September 27th Hope Through Hollis Golf Tournament funds TGen childhood brain cancer research

Fundraiser at Papago Golf Course remembers 7-year-old Phoenix boy and his valiant fight against DIPG cancer

PHOENIX, Ariz. — Sept. 21, 2020 — Adult cancer can be like a punch to the gut, but childhood cancer is not only devastating and heartbreaking for the child and their family, but also for neighbors, friends and sometimes the entire community.

That is the story of little Hollis Doherty, whose amazing fight against a particularly aggressive and deadly form of childhood brain cancer brought together thousands of Arizonans, including some of the state’s most iconic sports celebrities, to root for this cherubic 7-year-old.

His memory lives on during Childhood Cancer Awareness Month in the form of the Hope Through Hollis Golf Tournament, which will be held from 7 a.m.-3 p.m. on Sunday, Sept. 27, at Papago Golf Course, 5595 E. Carsten Way, Phoenix. This 5th annual fundraiser will support the Hope Through Hollis Fund at TGen, which since 2017 has supported innovative childhood brain cancer research at the Translational Genomics Research Institute (TGen), an affiliate of City of Hope.

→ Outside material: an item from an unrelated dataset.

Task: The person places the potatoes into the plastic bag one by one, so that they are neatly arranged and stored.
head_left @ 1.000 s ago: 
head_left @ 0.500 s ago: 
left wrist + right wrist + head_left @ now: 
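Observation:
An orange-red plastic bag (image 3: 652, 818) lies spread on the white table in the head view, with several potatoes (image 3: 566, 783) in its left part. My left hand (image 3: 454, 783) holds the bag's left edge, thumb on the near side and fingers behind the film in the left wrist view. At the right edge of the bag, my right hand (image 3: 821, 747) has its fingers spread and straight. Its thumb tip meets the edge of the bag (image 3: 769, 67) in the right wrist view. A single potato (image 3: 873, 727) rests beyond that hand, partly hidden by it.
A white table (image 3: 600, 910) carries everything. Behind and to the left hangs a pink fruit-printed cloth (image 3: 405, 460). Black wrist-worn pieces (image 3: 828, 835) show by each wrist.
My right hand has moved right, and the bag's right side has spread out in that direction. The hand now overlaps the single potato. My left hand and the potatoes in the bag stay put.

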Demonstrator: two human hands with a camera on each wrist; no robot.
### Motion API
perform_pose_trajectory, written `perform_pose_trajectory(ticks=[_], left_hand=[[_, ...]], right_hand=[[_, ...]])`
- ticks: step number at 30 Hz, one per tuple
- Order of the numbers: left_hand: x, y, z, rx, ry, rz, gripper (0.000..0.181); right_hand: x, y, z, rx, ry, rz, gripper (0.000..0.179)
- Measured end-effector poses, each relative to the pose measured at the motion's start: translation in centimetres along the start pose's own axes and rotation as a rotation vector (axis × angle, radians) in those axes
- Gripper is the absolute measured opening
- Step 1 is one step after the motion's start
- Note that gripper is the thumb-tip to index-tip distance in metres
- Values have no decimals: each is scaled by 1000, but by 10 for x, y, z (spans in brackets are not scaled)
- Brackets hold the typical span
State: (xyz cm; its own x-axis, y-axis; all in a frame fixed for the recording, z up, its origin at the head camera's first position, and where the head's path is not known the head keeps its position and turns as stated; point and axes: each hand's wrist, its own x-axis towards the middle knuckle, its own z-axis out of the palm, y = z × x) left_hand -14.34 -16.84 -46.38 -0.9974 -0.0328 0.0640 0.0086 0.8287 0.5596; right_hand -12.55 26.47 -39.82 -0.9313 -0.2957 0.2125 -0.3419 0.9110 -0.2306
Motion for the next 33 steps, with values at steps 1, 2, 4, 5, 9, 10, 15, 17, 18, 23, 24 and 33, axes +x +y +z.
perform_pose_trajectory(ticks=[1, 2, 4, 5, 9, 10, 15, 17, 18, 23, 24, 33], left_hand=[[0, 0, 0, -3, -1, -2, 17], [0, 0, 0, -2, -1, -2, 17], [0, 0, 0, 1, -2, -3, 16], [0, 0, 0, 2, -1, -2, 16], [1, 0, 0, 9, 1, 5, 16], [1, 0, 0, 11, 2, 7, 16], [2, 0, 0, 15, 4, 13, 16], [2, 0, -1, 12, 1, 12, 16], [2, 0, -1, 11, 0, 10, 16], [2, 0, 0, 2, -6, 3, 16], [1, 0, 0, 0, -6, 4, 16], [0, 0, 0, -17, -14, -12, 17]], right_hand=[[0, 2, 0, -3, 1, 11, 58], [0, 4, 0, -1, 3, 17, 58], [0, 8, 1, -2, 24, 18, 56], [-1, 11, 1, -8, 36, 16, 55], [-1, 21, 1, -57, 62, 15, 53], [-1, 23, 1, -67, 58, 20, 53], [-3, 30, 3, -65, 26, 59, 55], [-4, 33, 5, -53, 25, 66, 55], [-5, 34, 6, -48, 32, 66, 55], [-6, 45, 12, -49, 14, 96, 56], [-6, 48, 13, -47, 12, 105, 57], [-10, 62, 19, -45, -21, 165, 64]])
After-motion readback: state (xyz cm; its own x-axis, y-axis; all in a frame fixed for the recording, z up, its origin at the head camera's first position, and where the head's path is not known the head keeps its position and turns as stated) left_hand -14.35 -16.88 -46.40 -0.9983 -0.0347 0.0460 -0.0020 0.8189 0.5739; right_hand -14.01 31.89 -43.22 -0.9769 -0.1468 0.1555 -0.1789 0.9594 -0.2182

“Our brave and beloved Hollis is an example for us all; not just those with cancer, and not just other children with cancer, but for all of us — an example of living every moment to the fullest. He set a high bar for all of us and remains the inspiration for our #MostBestDays movement,” said his father, Shane Doherty.

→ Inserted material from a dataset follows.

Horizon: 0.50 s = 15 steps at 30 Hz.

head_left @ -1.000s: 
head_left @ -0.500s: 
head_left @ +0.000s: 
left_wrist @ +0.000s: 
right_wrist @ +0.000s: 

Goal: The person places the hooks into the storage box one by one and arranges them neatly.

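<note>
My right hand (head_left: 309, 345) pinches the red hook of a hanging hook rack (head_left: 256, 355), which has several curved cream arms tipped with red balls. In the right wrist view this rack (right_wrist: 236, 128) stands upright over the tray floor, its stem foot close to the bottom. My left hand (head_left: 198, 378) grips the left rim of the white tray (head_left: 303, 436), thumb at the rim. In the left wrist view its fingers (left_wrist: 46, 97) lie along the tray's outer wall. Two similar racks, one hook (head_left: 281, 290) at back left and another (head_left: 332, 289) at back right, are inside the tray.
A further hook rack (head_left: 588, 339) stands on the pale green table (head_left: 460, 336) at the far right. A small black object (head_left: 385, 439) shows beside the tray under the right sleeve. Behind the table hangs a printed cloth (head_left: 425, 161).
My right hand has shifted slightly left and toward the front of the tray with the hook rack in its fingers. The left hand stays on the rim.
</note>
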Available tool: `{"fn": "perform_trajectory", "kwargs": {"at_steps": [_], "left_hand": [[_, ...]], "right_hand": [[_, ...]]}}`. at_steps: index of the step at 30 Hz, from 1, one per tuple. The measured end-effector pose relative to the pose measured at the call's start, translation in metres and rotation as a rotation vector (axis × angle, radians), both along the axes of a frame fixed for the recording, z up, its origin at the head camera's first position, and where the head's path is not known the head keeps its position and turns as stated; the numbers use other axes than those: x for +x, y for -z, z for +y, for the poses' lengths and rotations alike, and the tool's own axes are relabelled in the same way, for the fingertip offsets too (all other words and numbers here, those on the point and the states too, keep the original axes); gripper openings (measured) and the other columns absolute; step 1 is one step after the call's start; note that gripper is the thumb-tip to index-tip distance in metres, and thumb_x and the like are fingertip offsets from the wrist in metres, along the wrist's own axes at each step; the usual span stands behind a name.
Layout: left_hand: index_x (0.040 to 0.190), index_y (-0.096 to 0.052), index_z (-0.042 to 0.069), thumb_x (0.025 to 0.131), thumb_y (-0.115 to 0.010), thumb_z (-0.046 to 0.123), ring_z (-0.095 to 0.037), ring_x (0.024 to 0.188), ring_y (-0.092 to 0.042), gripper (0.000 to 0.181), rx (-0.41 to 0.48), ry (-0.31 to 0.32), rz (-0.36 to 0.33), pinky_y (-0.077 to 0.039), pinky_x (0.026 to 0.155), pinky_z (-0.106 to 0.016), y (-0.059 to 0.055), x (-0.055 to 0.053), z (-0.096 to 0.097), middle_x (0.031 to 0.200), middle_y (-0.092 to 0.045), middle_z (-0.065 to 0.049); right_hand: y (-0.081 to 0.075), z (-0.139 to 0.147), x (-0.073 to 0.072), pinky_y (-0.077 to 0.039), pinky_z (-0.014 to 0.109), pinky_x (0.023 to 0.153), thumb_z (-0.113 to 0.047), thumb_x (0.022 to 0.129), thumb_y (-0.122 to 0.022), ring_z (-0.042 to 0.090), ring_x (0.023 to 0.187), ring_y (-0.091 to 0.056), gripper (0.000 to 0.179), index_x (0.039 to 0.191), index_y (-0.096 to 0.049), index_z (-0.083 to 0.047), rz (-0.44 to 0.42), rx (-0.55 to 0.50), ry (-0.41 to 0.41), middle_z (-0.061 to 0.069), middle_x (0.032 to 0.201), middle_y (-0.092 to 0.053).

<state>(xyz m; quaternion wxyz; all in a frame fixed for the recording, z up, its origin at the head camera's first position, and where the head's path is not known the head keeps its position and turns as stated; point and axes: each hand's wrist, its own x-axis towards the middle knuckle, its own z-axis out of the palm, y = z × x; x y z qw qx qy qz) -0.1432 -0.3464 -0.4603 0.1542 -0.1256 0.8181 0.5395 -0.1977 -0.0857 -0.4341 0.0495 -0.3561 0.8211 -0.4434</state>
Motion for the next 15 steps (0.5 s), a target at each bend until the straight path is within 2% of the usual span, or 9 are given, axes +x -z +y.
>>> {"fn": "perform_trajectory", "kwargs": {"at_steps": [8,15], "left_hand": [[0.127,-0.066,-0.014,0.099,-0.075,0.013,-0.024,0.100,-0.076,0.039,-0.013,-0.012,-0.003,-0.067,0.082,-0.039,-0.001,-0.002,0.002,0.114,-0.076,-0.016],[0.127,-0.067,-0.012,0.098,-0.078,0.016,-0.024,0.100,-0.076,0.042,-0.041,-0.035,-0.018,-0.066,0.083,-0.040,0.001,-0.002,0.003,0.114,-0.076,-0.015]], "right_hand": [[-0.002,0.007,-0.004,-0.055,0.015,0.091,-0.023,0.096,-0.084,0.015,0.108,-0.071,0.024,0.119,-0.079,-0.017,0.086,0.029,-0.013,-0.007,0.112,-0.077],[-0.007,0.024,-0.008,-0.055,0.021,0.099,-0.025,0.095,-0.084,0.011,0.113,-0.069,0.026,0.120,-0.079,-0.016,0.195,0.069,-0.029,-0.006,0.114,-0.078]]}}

Hollis passed away in January 2017 of DIPG, Diffuse Intrinsic Pontine Glioma, after his family searched the globe for a cure. His parents, Shane and Shawnee Doherty, remain tireless advocates for all the other little Hollis’s whose families are still fighting to find a cure, or at least better treatments.

Tournament adheres to COVID-19 protocols

The upcoming Hope Through Hollis Golf Tournament will be held outdoors, following social-distancing and other COVID-19 safety protocols established by the U.S. Centers for Disease Control and Prevention (CDC), the World Health Organization (WHO) and local public health officials.

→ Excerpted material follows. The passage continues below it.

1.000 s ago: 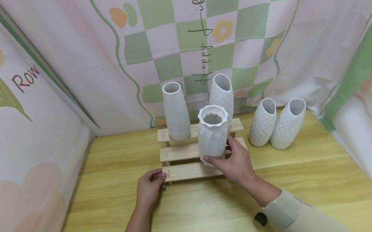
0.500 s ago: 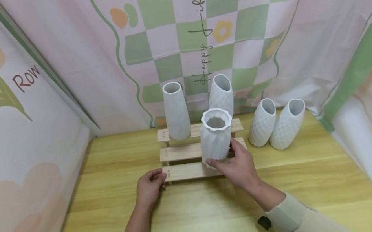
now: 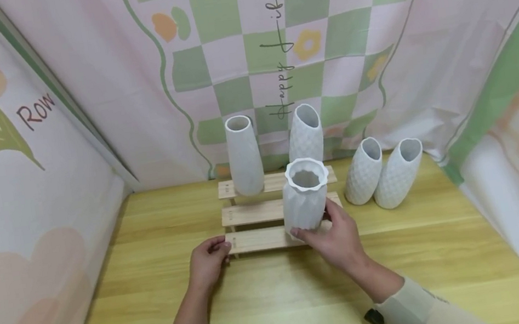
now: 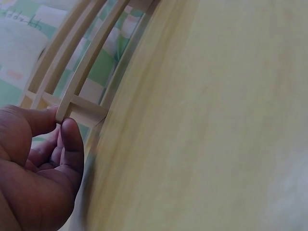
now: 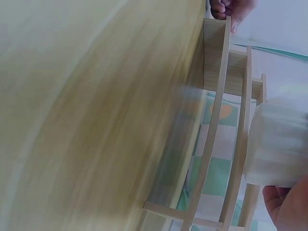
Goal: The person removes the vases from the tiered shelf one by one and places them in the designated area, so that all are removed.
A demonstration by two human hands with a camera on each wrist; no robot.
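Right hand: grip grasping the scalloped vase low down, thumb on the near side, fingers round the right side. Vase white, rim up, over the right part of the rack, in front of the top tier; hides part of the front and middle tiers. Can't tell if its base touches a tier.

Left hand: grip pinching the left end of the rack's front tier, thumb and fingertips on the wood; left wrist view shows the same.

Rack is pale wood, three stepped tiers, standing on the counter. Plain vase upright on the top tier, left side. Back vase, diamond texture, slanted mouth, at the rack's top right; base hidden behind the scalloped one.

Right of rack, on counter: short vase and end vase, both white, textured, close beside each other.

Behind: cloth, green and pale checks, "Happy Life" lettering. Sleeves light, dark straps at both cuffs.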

“We anticipate a beautiful day for this tournament as we continue the fight against DIPG,” said TGen Foundation Event Manager Jennifer Patel, who urges tournament attendees to register for the Sept. 27 event at or by emailing her at [email protected].

TGen Foundation, in total, has raised more than $1 million for DIPG research at TGen, due in most part to the many families like the Doherty’s and community support from the Arizona Diamondbacks and many others.

DIPG is a form of central nervous system tumor that forms from glial, the supportive tissue of the brain and spinal cord. The average survival time following diagnosis is one year.

Instead of competing against other research organizations, TGen is teaming with investigators from across the nation and around the world in a coordinated push to advance potential new therapies for DPIG.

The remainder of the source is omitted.